MarkovStateModel

Reversible Markov State Model

This model fits a first-order Markov model to a dataset of integer-valued timeseries. The key estimated attribute, transmat_ is a matrix containing the estimated probability of transitioning between pairs of states in the duration specified by lag_time.

Unless otherwise specified, the model is constrained to be reversible (satisfy detailed balance), which is appropriate for equilibrium chemical systems.:

MarkovStateModel(lag_time=1, n_timescales=None, reversible_type='mle',
                 ergodic_cutoff='on', prior_counts=0, sliding_window=True,
                 verbose=True)

Parameters

lag_time
: int
The lag time of the model
n_timescales
: int
The number of dynamical timescales to calculate when diagonalizing the transition matrix. If not specified, it will compute n_states - 1
reversible_type
: {‘mle’, ‘transpose’, None}
Method by which the reversibility of the transition matrix is enforced. ‘mle’ uses a maximum likelihood method that is solved by numerical optimization, and ‘transpose’ uses a more restrictive (but less computationally complex) direct symmetrization of the expected number of counts.
ergodic_cutoff
: float or {‘on’, ‘off’}
Only the maximal strongly ergodic subgraph of the data is used to build an MSM. Ergodicity is determined by ensuring that each state is accessible from each other state via one or more paths involving edges with a number of observed directed counts greater than or equal to ergodic_cutoff. By setting ergodic_cutoff to 0 or ‘off’, this trimming is turned off. Setting it to ‘on’ sets the cutoff to the minimal possible count value.
prior_counts
: float
Add a number of “pseudo counts” to each entry in the counts matrix after ergodic trimming. When prior_counts == 0 (default), the assigned transition probability between two states with no observed transitions will be zero, whereas when prior_counts > 0, even this unobserved transitions will be given nonzero probability.
sliding_window
: bool
Count transitions using a window of length lag_time, which is slid along the sequences 1 unit at a time, yielding transitions which contain more data but cannot be assumed to be statistically independent. Otherwise, the sequences are simply subsampled at an interval of lag_time.
verbose
: bool
Enable verbose printout

References

[1]Prinz, Jan-Hendrik, et al. “Markov models of molecular kinetics: Generation and validation.” J Chem.
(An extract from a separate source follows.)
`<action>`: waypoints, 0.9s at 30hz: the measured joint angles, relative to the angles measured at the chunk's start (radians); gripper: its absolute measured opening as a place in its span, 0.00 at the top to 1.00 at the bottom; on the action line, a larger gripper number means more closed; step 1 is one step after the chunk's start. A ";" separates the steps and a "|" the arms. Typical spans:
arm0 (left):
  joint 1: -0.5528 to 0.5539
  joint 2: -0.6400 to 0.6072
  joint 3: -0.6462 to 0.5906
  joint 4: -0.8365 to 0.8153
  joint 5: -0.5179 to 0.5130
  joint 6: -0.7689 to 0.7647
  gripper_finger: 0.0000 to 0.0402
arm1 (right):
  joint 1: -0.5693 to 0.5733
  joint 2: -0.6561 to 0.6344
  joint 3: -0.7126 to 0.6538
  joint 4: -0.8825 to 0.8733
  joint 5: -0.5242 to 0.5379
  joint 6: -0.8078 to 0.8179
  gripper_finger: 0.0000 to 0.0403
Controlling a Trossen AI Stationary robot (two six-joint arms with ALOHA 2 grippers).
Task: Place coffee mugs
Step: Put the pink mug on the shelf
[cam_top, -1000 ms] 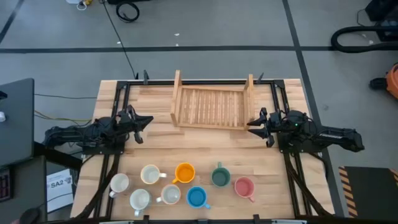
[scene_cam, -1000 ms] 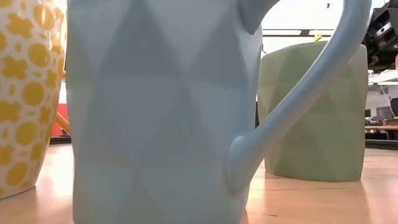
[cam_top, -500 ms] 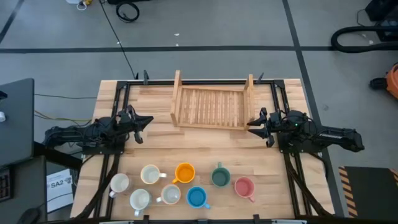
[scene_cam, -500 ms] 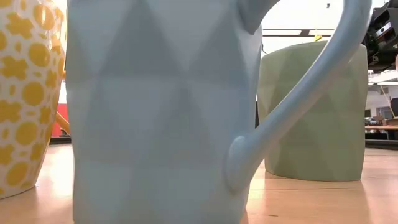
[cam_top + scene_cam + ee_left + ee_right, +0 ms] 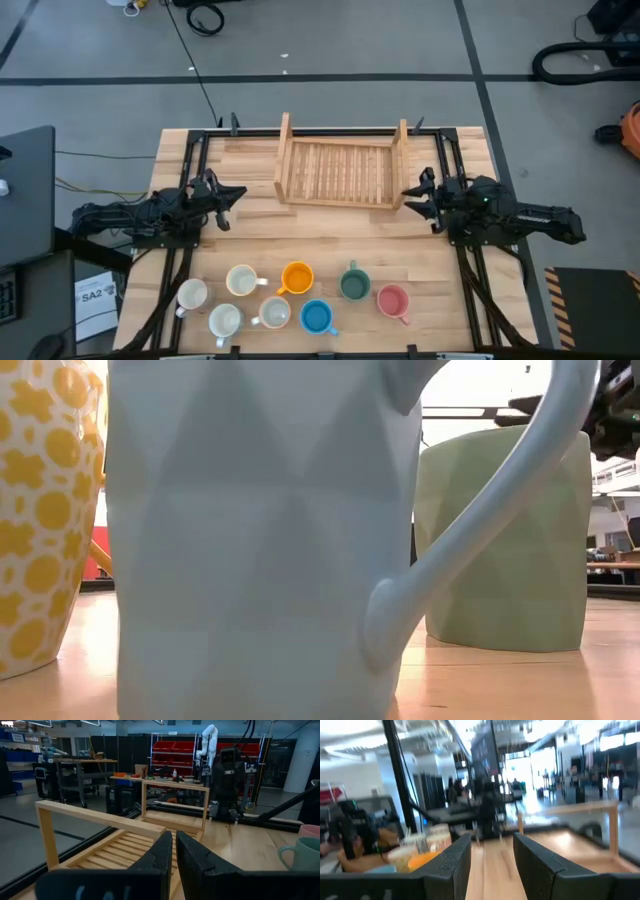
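Looking down, I see the coffee mugs (image 5: 290, 295) clustered at the counter's (image 5: 330, 235) near edge, none held. My left claw (image 5: 232, 192) is pinched closed beside the wooden rack (image 5: 340, 170); my right claw (image 5: 410, 195) stands parted, empty, at the rack's other end.

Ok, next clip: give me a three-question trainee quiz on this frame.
1. True or false: a mug already sits in the wooden rack.
2. Which mug lies nearest the right hand? A) orange mug B) teal-green mug C) blue mug
3. Fill in: the left hand is ___, holding nothing.

Key: 1 false; 2 B; 3 shut.
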 joint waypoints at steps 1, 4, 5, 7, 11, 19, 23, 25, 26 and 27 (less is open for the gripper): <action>0.000 0.000 0.000 0.000 0.000 0.000 0.93 | 0.000 0.000 0.000 0.033 0.000 0.003 0.62; 0.000 0.000 0.000 0.000 0.000 0.000 0.93 | 0.000 0.000 0.000 0.151 -0.005 0.033 0.62; 0.000 0.000 0.000 0.000 0.000 0.000 0.93 | 0.000 0.000 0.000 0.197 -0.005 0.048 0.62; 0.000 0.000 0.000 0.000 0.000 0.000 0.93 | 0.000 0.000 0.009 0.261 -0.021 0.083 0.62; 0.000 0.000 0.000 0.000 0.000 0.000 0.93 | 0.007 0.009 0.079 0.267 -0.065 0.099 0.62; 0.000 0.000 0.000 0.000 0.000 0.000 0.93 | 0.099 0.205 0.307 0.107 -0.071 0.078 0.62; 0.000 0.000 0.000 0.000 0.000 0.001 0.93 | 0.156 0.350 0.448 -0.052 -0.070 0.083 0.62; 0.000 0.000 0.000 0.000 0.000 0.000 0.93 | 0.186 0.423 0.517 -0.111 -0.059 0.087 0.62; 0.000 0.000 0.000 0.000 0.000 0.001 0.93 | 0.201 0.458 0.547 -0.133 -0.054 0.087 0.62; 0.000 0.000 0.000 0.000 0.000 0.001 0.93 | 0.214 0.491 0.578 -0.151 -0.052 0.087 0.62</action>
Phys. 134.17 (2011): 174105.
[2]Pande, V. S., K. A. Beauchamp, and G. R. Bowman. “Everything you wanted to know about Markov State Models but were afraid to ask” Methods 52.1 (2010): 99-105.

Attributes

n_states_
: int
The number of states in the model
mapping_
: dict
Mapping between “input” labels and internal state indices used by the counts and transition matrix for this Markov state model. Input states need not necessarily be integers in (0, ..., n_states_ - 1), for example. The semantics of mapping_[i] = j is that state i from the “input space” is represented by the index j in this MSM.
countsmat_
: array, (n_states_, n_states_)
Number of transition counts between states. countsmat_[i, j] is counted during fit(). The indices i and j are the “internal” indices described above. No correction for reversibility is made to this matrix.
transmat_
: array, (n_states_, n_states_)
Maximum likelihood estimate of the reversible transition matrix. The indices i and j are the “internal” indices described above.
populations_
: array, (n_states_,)
The equilibrium population (stationary eigenvector) of transmat_